=== What to work on ===
Every record here needs to be written out again exactly.

=== Study material ===
============================================================
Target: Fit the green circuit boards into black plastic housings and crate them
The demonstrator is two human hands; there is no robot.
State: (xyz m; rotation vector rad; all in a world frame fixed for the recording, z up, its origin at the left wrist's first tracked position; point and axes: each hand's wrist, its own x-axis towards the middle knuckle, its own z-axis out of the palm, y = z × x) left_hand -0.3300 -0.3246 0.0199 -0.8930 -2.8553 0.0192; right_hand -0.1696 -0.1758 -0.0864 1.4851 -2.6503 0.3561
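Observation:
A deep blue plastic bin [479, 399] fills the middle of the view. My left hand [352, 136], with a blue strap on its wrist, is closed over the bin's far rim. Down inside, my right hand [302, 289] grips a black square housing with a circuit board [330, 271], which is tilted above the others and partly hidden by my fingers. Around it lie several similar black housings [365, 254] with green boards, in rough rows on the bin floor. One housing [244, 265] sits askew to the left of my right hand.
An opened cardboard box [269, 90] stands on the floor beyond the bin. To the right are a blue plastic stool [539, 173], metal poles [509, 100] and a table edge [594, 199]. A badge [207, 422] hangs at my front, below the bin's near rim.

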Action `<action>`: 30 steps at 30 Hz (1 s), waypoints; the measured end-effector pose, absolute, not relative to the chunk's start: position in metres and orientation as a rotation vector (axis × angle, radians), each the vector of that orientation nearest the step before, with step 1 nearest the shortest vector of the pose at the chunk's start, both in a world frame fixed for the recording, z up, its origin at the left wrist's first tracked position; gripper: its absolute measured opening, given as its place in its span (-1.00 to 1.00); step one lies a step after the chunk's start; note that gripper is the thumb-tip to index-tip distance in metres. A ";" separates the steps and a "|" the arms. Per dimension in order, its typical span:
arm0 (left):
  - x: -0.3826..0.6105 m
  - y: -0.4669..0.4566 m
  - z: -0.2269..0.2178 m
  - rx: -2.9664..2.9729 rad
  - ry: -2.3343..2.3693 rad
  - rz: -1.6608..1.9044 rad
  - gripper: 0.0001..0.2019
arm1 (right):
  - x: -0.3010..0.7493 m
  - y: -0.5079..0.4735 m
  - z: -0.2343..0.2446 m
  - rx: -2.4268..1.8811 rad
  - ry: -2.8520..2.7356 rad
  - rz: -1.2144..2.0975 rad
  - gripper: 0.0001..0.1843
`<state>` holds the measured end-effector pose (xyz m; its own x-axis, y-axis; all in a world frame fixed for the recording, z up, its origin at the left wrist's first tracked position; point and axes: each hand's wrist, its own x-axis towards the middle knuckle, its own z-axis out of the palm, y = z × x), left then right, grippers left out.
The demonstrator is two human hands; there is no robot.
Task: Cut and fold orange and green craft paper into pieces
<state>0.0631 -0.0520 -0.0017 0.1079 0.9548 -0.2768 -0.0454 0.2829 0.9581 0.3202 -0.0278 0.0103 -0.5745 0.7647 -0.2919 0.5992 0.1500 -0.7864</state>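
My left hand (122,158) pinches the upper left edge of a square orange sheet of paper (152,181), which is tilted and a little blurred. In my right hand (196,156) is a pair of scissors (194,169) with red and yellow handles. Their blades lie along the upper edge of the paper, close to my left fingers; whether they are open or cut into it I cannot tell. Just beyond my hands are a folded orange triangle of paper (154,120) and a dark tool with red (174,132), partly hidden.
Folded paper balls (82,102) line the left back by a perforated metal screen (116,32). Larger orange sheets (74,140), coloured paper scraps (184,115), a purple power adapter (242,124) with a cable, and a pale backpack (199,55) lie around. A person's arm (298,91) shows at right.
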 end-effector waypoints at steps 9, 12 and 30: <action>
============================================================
=== Output of the task ===
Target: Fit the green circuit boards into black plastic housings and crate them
The demonstrator is two human hands; there is no robot.
State: (xyz m; rotation vector rad; all in a world frame fixed for the recording, z up, its origin at the left wrist's first tracked position; point and axes: each hand's wrist, its own x-axis towards the middle knuckle, its own z-axis out of the palm, y = z × x) left_hand -0.3300 -0.3246 0.0199 -0.8930 -2.8553 0.0192; right_hand -0.1696 -0.1758 -0.0864 1.4851 -2.6503 0.3561
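Observation:
A deep blue plastic bin [479, 399] fills the middle of the view. My left hand [352, 136], with a blue strap on its wrist, is closed over the bin's far rim. Down inside, my right hand [302, 289] grips a black square housing with a circuit board [330, 271], which is tilted above the others and partly hidden by my fingers. Around it lie several similar black housings [365, 254] with green boards, in rough rows on the bin floor. One housing [244, 265] sits askew to the left of my right hand.
An opened cardboard box [269, 90] stands on the floor beyond the bin. To the right are a blue plastic stool [539, 173], metal poles [509, 100] and a table edge [594, 199]. A badge [207, 422] hangs at my front, below the bin's near rim.
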
Action `<action>`: 30 steps at 30 Hz (1 s), waypoints; the measured end-effector pose, absolute, not relative to the chunk's start: position in metres and orientation as a rotation vector (axis × angle, radians), each the vector of that orientation nearest the step before, with step 1 nearest the shortest vector of the pose at the chunk's start, both in a world frame fixed for the recording, z up, its origin at the left wrist's first tracked position; gripper: its absolute measured opening, given as its place in its span (-1.00 to 1.00); step one lies a step after the chunk's start; note that gripper is the thumb-tip to index-tip distance in metres. A ";" separates the steps and a "|" the arms. Per dimension in order, its typical span:
arm0 (left):
  - x: -0.3826..0.6105 m
  - y: -0.4669..0.4566 m
  - z: -0.2269..0.2178 m
  - rx: -2.9664..2.9729 rad
  - ry: -2.3343..2.3693 rad
  - rz: -1.6608..1.9044 rad
  - gripper: 0.0001..0.2019
arm1 (right):
  - x: -0.3010..0.7493 m
  - y: -0.5079..0.4735 m
  - z: -0.2343..0.2446 m
  - rx: -2.4268..1.8811 rad
  - ry: -2.8520..2.7356 rad
  - rz: -1.2144..2.0975 rad
  - gripper: 0.0001..0.1843
`<state>` holds the measured end-effector pose (xyz m; its own x-axis, y-axis; all in a world frame fixed for the recording, z up, its origin at the left wrist's first tracked position; point and axes: each hand's wrist, its own x-axis towards the middle knuckle, its own z-axis out of the palm, y = z × x), left then right, grippers left out.
The demonstrator is two human hands; there is no robot.
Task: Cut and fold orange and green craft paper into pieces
<state>0.0631 -0.0520 -0.0017 0.1079 0.9548 -0.2768 -0.0454 0.2829 0.9581 0.3202 -0.0278 0.0103 -0.5745 0.7647 -0.2919 0.5992 0.1500 -0.7864</state>
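My left hand (122,158) pinches the upper left edge of a square orange sheet of paper (152,181), which is tilted and a little blurred. In my right hand (196,156) is a pair of scissors (194,169) with red and yellow handles. Their blades lie along the upper edge of the paper, close to my left fingers; whether they are open or cut into it I cannot tell. Just beyond my hands are a folded orange triangle of paper (154,120) and a dark tool with red (174,132), partly hidden.
Folded paper balls (82,102) line the left back by a perforated metal screen (116,32). Larger orange sheets (74,140), coloured paper scraps (184,115), a purple power adapter (242,124) with a cable, and a pale backpack (199,55) lie around. A person's arm (298,91) shows at right.
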 end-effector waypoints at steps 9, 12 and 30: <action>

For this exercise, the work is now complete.